Data Governance with Apache Atlas: Introduction to Atlas (Part 1 of 3)

25 Jan 2023 Data Governance with Apache Atlas: Introduction to Atlas (Part 1 of 3)

Posted at 00:00h in Big Data & Cloud, Cloudera by Saqib T

In some of our previous articles we introduced you to the evolving concept of data governance, and reviewed the need for governance in a digital enterprise: in this article we described data governance and saw how it relates to other hot topics like data mesh, the data lakehouse, DataOps, and data observability. In this other blog post, we talked about Azure’s new data governance service offering known as Purview. Today, our focus will be on Apache Atlas.

This is the first in a series of three articles on the topic. In this entry, we’ll start with the basics and introduce Atlas, describing its functionalities, architecture and usage; in the next, we’ll look at Atlas as a CDP service; and finally, we’ll close the series by walking you through some more advanced topics, like creating custom Atlas governance entities.

Introduction to Apache Atlas

We all know that organisations do not rely on a single vendor nowadays, but tend to pick and choose service offerings from multiple vendors. For example, enterprises can adopt databases from Oracle, ETL tools from Informatica, data platforms from Cloudera, and so on, depending on what technology suits them best, from the perspective of both functionality and cost. To be able to build connected governance for all these heterogeneous services, enterprises need something like Apache Atlas.

Apache Atlas is a metadata management and data governance tool, which helps in tracking and managing mutations to dataset metadata. It provides a solution for collecting, processing, storing and maintaining metadata about data objects. It also boasts a rich REST interface for a multitude of operations, such as creating object types using REST calls.

In Atlas, incoming data can be classified as public or private (internal and confidential), and it can also be categorised based on patterns and regular expressions, which can help to determine whether the data belongs to a specific category. For example, classifications can be based on numerous patterns: a phone number, zip code, vehicle number plate, etc.

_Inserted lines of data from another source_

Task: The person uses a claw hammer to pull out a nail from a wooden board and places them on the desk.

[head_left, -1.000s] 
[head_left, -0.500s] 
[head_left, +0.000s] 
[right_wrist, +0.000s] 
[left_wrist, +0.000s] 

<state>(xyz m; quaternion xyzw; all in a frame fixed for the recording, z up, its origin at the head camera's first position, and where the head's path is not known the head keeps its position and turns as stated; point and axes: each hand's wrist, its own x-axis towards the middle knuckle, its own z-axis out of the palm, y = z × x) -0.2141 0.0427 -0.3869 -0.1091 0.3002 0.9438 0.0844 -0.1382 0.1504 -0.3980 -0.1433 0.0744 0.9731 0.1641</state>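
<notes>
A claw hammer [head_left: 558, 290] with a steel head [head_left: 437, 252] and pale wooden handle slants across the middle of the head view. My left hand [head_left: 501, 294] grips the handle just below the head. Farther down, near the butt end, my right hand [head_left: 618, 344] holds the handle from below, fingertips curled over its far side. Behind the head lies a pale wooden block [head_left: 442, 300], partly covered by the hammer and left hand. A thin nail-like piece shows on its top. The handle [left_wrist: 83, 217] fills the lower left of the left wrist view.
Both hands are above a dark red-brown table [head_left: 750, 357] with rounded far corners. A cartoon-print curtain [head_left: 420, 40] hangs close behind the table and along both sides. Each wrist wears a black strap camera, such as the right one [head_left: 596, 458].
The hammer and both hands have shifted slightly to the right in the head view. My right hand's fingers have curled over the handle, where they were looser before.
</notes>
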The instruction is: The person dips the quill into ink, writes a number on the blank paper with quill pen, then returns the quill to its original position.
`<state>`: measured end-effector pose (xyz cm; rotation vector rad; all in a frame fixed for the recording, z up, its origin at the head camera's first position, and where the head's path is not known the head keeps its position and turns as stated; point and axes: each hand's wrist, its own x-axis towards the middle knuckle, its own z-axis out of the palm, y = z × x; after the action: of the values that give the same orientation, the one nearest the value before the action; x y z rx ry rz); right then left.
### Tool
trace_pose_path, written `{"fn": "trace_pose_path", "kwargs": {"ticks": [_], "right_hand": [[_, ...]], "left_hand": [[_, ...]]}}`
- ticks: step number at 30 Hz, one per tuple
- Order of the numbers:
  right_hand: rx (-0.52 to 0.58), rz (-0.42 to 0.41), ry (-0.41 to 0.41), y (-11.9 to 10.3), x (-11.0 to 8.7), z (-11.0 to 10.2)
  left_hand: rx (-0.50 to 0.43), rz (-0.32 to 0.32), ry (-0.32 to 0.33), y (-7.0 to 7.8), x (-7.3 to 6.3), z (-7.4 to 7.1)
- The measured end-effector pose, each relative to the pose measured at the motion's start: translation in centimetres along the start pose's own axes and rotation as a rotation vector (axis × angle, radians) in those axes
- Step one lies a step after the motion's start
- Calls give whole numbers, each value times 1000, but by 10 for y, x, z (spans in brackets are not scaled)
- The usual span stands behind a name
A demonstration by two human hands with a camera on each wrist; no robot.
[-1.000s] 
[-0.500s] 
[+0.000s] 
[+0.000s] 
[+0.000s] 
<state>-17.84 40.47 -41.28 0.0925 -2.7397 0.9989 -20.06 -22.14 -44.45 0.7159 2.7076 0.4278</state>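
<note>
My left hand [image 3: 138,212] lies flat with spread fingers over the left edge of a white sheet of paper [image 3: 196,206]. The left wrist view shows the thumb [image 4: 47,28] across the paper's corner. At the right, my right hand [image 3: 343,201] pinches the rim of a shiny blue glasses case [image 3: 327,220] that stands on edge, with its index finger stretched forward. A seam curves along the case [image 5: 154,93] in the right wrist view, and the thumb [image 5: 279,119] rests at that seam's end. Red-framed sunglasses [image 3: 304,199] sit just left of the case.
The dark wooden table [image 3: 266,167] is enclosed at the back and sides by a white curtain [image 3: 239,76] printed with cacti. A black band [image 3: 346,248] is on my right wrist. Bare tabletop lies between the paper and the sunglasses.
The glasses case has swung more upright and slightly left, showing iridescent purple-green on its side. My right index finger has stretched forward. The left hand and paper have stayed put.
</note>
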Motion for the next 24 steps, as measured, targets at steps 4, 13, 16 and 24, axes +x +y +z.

Atlas is also able to handle metadata about object relationships, thus providing powerful lineage capabilities as well. Data lineage illustrates the origin, movement, transformation and destination of data; and describes and depicts the data lifecycle, beginning with where the data originated, how it progressed through the system(s), what transformations it went through, and where it finally ended up. As seen in the picture below, data lineage is essentially a map of the data journey, showing all the steps along the route:

Figure 1: Showing the data lineage of a file

In this example, the employee data is loaded from a Hive database and is then segregated based on location, i.e. us_employees and uk_employees. Once the data has been segregated, two different views are created, one for each of these two groups. All these are shown graphically in the data lineage diagram and can easily be interpreted.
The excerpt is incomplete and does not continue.